● Your instructions: Below is a set of records; reproduce them exactly without their pictures.

● Extracted information:
----

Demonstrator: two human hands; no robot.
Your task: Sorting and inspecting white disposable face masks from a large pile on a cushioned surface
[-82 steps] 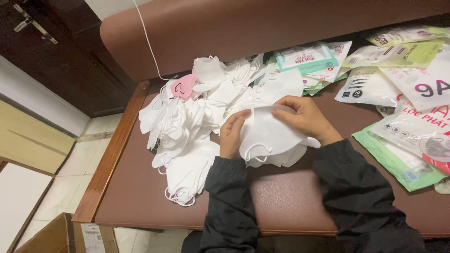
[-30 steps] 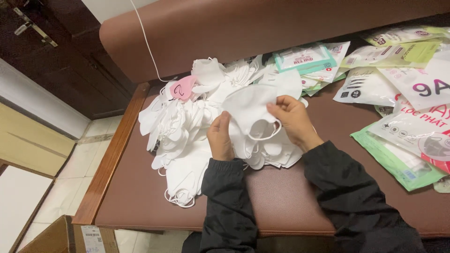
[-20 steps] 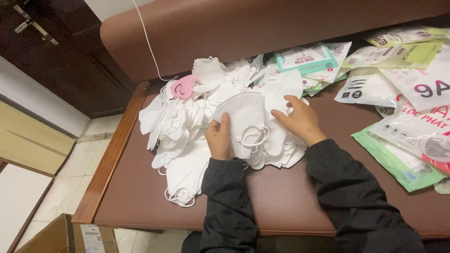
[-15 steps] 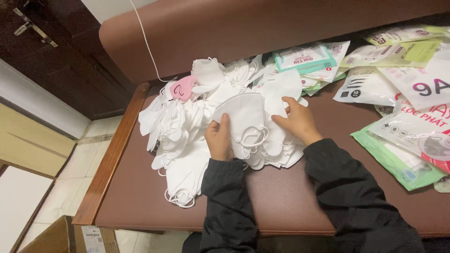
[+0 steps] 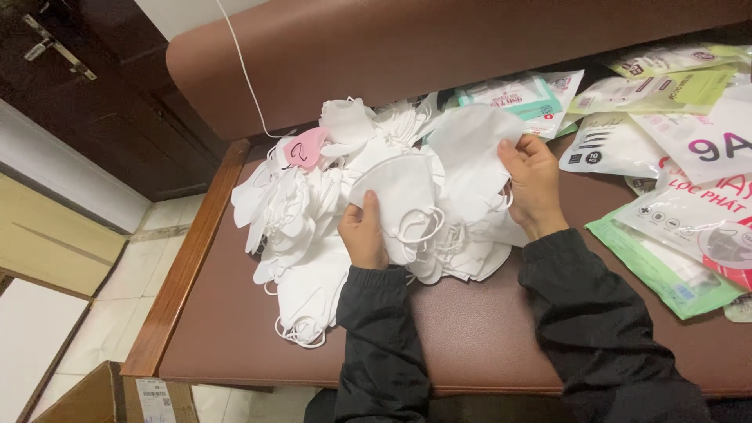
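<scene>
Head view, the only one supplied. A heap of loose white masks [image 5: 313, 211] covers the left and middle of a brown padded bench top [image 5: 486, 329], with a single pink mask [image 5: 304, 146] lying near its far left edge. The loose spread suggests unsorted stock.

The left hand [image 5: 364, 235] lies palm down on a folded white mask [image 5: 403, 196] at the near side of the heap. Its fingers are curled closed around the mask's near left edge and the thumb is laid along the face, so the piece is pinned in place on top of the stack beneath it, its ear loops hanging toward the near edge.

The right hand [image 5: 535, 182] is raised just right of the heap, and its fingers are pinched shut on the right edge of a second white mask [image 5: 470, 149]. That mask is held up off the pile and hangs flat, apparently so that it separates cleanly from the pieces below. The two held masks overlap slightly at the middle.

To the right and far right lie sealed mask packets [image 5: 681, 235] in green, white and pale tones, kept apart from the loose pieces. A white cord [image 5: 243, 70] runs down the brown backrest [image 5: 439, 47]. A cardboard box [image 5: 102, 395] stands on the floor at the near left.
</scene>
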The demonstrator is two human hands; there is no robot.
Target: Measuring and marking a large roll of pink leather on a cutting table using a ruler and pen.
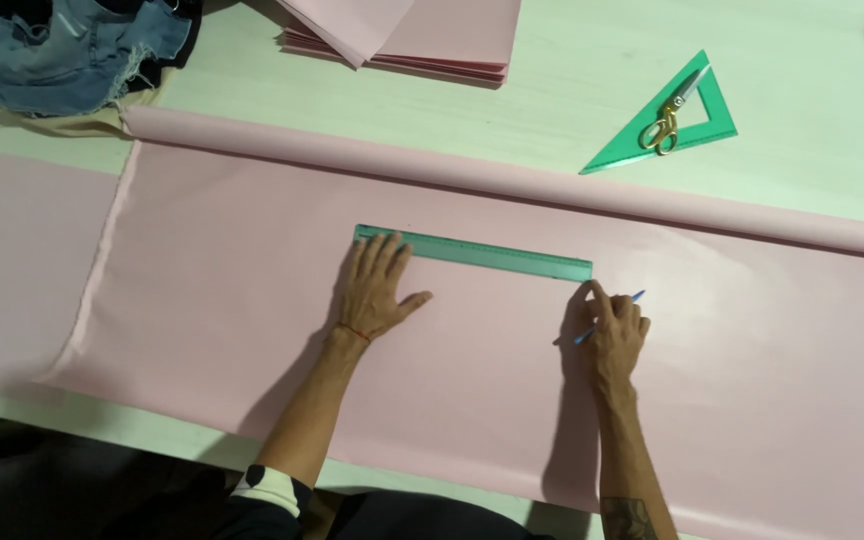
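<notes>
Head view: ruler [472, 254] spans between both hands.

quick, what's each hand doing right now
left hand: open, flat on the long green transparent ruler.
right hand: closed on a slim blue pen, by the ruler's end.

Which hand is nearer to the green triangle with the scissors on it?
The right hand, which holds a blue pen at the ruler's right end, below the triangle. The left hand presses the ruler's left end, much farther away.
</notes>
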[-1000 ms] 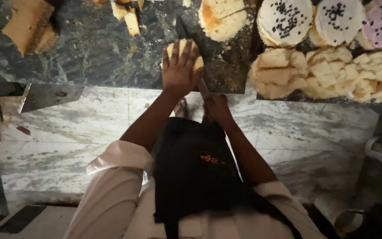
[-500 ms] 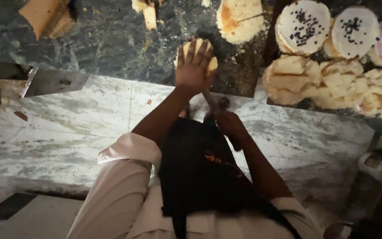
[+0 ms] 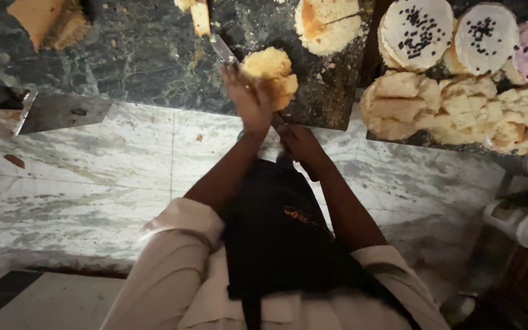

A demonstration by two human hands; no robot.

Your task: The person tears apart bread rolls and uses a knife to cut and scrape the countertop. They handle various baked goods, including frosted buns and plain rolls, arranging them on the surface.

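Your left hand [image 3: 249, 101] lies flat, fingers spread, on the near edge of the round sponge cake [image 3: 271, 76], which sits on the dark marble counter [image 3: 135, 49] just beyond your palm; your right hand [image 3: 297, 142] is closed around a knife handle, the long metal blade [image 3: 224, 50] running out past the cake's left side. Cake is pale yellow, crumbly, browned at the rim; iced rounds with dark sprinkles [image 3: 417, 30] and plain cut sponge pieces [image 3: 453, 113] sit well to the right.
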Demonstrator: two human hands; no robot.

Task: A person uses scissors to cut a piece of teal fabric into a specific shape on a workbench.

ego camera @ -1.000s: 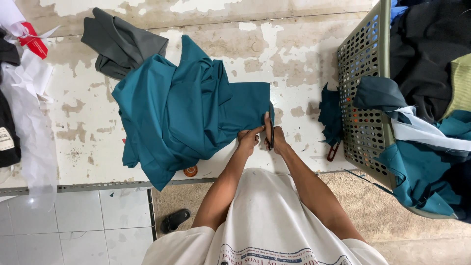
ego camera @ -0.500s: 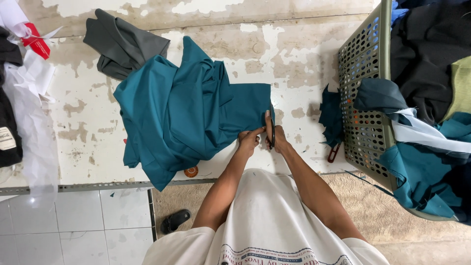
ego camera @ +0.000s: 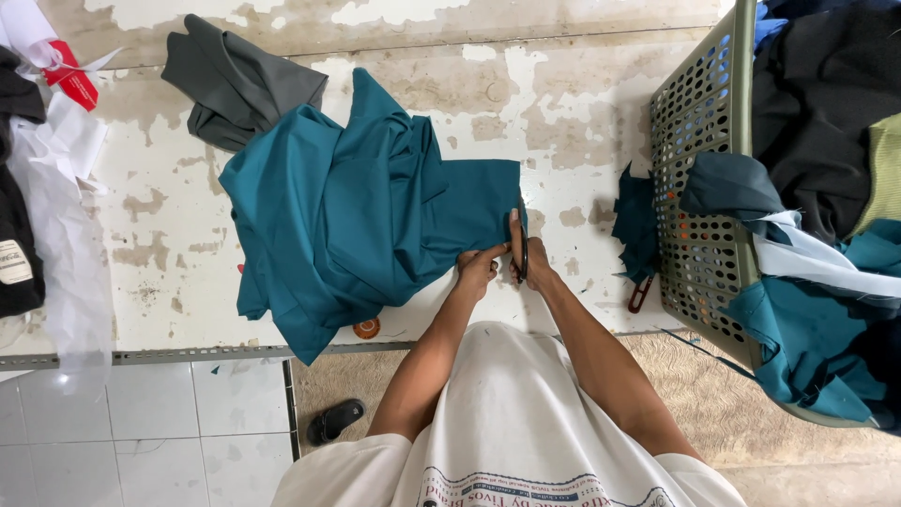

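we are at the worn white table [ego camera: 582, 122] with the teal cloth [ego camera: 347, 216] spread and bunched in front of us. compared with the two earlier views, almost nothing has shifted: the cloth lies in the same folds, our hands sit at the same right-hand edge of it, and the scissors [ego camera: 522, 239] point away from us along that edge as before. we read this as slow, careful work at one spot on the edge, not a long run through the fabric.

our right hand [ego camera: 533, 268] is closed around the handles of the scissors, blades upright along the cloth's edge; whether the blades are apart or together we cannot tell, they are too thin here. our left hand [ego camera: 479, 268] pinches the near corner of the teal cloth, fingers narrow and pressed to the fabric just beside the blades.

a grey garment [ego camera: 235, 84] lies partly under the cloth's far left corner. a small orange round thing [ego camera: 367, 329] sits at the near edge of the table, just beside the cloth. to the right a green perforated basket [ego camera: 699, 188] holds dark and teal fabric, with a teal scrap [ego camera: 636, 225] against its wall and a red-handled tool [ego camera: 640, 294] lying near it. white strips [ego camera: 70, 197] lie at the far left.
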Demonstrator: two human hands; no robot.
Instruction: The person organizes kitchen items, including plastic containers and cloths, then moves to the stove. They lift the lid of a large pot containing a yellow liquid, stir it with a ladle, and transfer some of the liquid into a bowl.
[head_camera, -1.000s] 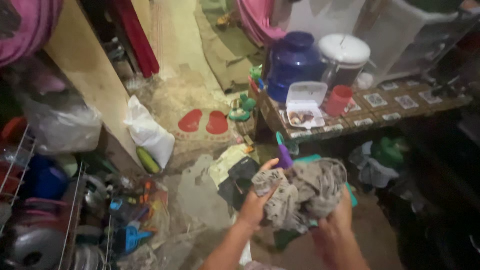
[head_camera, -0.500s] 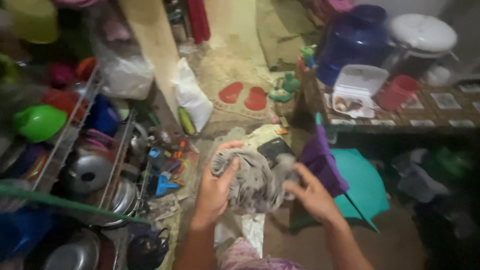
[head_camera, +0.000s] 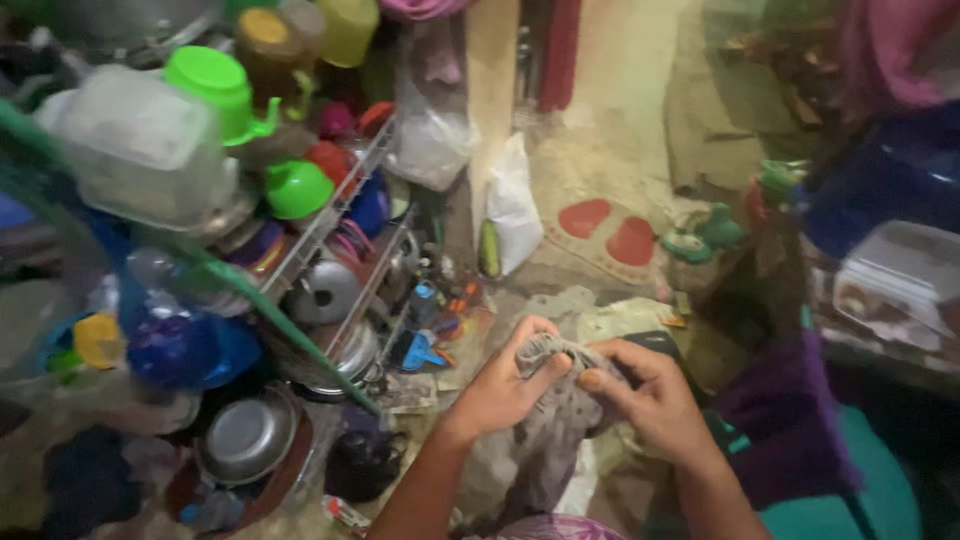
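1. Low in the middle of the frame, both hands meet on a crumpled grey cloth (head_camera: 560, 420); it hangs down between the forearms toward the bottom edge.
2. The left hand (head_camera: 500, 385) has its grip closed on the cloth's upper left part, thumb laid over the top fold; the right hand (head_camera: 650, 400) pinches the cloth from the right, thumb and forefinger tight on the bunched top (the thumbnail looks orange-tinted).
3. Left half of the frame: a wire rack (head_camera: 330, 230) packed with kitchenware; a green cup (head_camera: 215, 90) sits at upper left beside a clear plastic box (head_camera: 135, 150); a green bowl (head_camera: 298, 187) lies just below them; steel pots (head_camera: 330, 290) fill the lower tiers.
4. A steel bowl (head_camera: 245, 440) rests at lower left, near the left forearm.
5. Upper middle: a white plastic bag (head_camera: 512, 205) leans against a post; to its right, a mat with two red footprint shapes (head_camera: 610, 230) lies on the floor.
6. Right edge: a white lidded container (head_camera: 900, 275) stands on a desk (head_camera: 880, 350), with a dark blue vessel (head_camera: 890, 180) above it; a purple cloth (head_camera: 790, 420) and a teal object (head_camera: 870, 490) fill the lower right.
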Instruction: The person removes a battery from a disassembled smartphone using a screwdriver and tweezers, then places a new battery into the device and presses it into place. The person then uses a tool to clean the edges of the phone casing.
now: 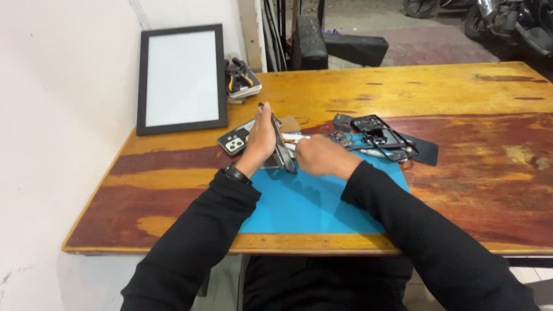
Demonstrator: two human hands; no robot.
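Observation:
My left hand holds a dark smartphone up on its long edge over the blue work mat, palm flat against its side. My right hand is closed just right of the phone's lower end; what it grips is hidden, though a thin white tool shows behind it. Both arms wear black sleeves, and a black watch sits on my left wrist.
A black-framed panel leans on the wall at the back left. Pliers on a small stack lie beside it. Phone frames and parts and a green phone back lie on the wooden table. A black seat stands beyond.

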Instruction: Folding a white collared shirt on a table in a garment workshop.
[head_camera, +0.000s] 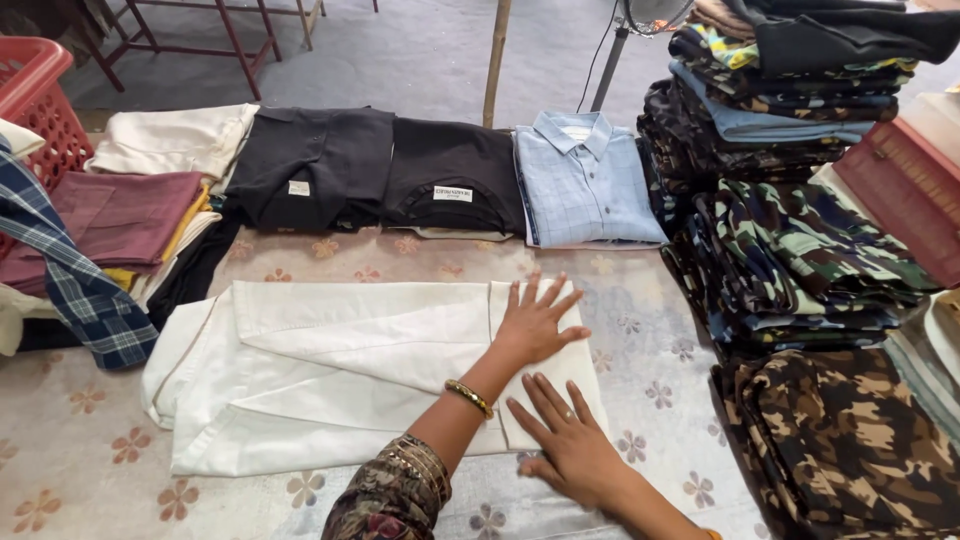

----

● Written response:
Demonstrator: two human hands; no robot.
Your task: Sorting and inspecting white disposable face masks from a large pile on a cushioned surface
[-82 steps] 
[-30 steps] 
[-20 steps] 
[-15 steps] 
[+0 steps] 
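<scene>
Head view, the only one supplied. A heap of loose white masks [image 5: 313, 211] covers the left and middle of a brown padded bench top [image 5: 486, 329], with a single pink mask [image 5: 304, 146] lying near its far left edge. The loose spread suggests unsorted stock.

The left hand [image 5: 364, 235] lies palm down on a folded white mask [image 5: 403, 196] at the near side of the heap. Its fingers are curled closed around the mask's near left edge and the thumb is laid along the face, so the piece is pinned in place on top of the stack beneath it, its ear loops hanging toward the near edge.

The right hand [image 5: 535, 182] is raised just right of the heap, and its fingers are pinched shut on the right edge of a second white mask [image 5: 470, 149]. That mask is held up off the pile and hangs flat, apparently so that it separates cleanly from the pieces below. The two held masks overlap slightly at the middle.

To the right and far right lie sealed mask packets [image 5: 681, 235] in green, white and pale tones, kept apart from the loose pieces. A white cord [image 5: 243, 70] runs down the brown backrest [image 5: 439, 47]. A cardboard box [image 5: 102, 395] stands on the floor at the near left.
</scene>
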The demonstrator is two human hands; there is no robot.
Target: Measuring and marking a large roll of pink leather on a cutting table using a ruler and pen.
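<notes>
Head view: ruler [472, 254] spans between both hands.

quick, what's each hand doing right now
left hand: open, flat on the long green transparent ruler.
right hand: closed on a slim blue pen, by the ruler's end.

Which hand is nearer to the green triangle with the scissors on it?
The right hand, which holds a blue pen at the ruler's right end, below the triangle. The left hand presses the ruler's left end, much farther away.
</notes>
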[-1000 ms] 
[-500 ms] 
[+0 ms] 

A demonstration by two human hands; no robot.

Your task: The person tears apart bread rolls and uses a knife to cut and scrape the countertop. They handle various baked goods, including frosted buns and plain rolls, arranging them on the surface.

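Your left hand [image 3: 249, 101] lies flat, fingers spread, on the near edge of the round sponge cake [image 3: 271, 76], which sits on the dark marble counter [image 3: 135, 49] just beyond your palm; your right hand [image 3: 297, 142] is closed around a knife handle, the long metal blade [image 3: 224, 50] running out past the cake's left side. Cake is pale yellow, crumbly, browned at the rim; iced rounds with dark sprinkles [image 3: 417, 30] and plain cut sponge pieces [image 3: 453, 113] sit well to the right.
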Demonstrator: two human hands; no robot.

Task: A person uses scissors to cut a piece of teal fabric into a specific shape on a workbench.

ego camera @ -1.000s: 
ego camera @ -0.500s: 
ego camera @ +0.000s: 

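we are at the worn white table [ego camera: 582, 122] with the teal cloth [ego camera: 347, 216] spread and bunched in front of us. compared with the two earlier views, almost nothing has shifted: the cloth lies in the same folds, our hands sit at the same right-hand edge of it, and the scissors [ego camera: 522, 239] point away from us along that edge as before. we read this as slow, careful work at one spot on the edge, not a long run through the fabric.

our right hand [ego camera: 533, 268] is closed around the handles of the scissors, blades upright along the cloth's edge; whether the blades are apart or together we cannot tell, they are too thin here. our left hand [ego camera: 479, 268] pinches the near corner of the teal cloth, fingers narrow and pressed to the fabric just beside the blades.

a grey garment [ego camera: 235, 84] lies partly under the cloth's far left corner. a small orange round thing [ego camera: 367, 329] sits at the near edge of the table, just beside the cloth. to the right a green perforated basket [ego camera: 699, 188] holds dark and teal fabric, with a teal scrap [ego camera: 636, 225] against its wall and a red-handled tool [ego camera: 640, 294] lying near it. white strips [ego camera: 70, 197] lie at the far left.
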Demonstrator: two human hands; no robot.
Instruction: The person organizes kitchen items, including plastic containers and cloths, then moves to the stove. They lift the lid of a large pot containing a yellow liquid, stir it with a ladle, and transfer some of the liquid into a bowl.
[head_camera, -1.000s] 
[head_camera, -0.500s] 
[head_camera, +0.000s] 
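1. Low in the middle of the frame, both hands meet on a crumpled grey cloth (head_camera: 560, 420); it hangs down between the forearms toward the bottom edge.
2. The left hand (head_camera: 500, 385) has its grip closed on the cloth's upper left part, thumb laid over the top fold; the right hand (head_camera: 650, 400) pinches the cloth from the right, thumb and forefinger tight on the bunched top (the thumbnail looks orange-tinted).
3. Left half of the frame: a wire rack (head_camera: 330, 230) packed with kitchenware; a green cup (head_camera: 215, 90) sits at upper left beside a clear plastic box (head_camera: 135, 150); a green bowl (head_camera: 298, 187) lies just below them; steel pots (head_camera: 330, 290) fill the lower tiers.
4. A steel bowl (head_camera: 245, 440) rests at lower left, near the left forearm.
5. Upper middle: a white plastic bag (head_camera: 512, 205) leans against a post; to its right, a mat with two red footprint shapes (head_camera: 610, 230) lies on the floor.
6. Right edge: a white lidded container (head_camera: 900, 275) stands on a desk (head_camera: 880, 350), with a dark blue vessel (head_camera: 890, 180) above it; a purple cloth (head_camera: 790, 420) and a teal object (head_camera: 870, 490) fill the lower right.
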Instruction: The person removes a battery from a disassembled smartphone using a screwdriver and tweezers, then places a new battery into the device and presses it into place. The person then uses a tool to clean the edges of the phone casing.
now: 
Demonstrator: two human hands; no robot.
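Observation:
My left hand holds a dark smartphone up on its long edge over the blue work mat, palm flat against its side. My right hand is closed just right of the phone's lower end; what it grips is hidden, though a thin white tool shows behind it. Both arms wear black sleeves, and a black watch sits on my left wrist.
A black-framed panel leans on the wall at the back left. Pliers on a small stack lie beside it. Phone frames and parts and a green phone back lie on the wooden table. A black seat stands beyond.
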
Instruction: Folding a white collared shirt on a table in a garment workshop.
[head_camera, +0.000s] 

Nothing further is required of this output.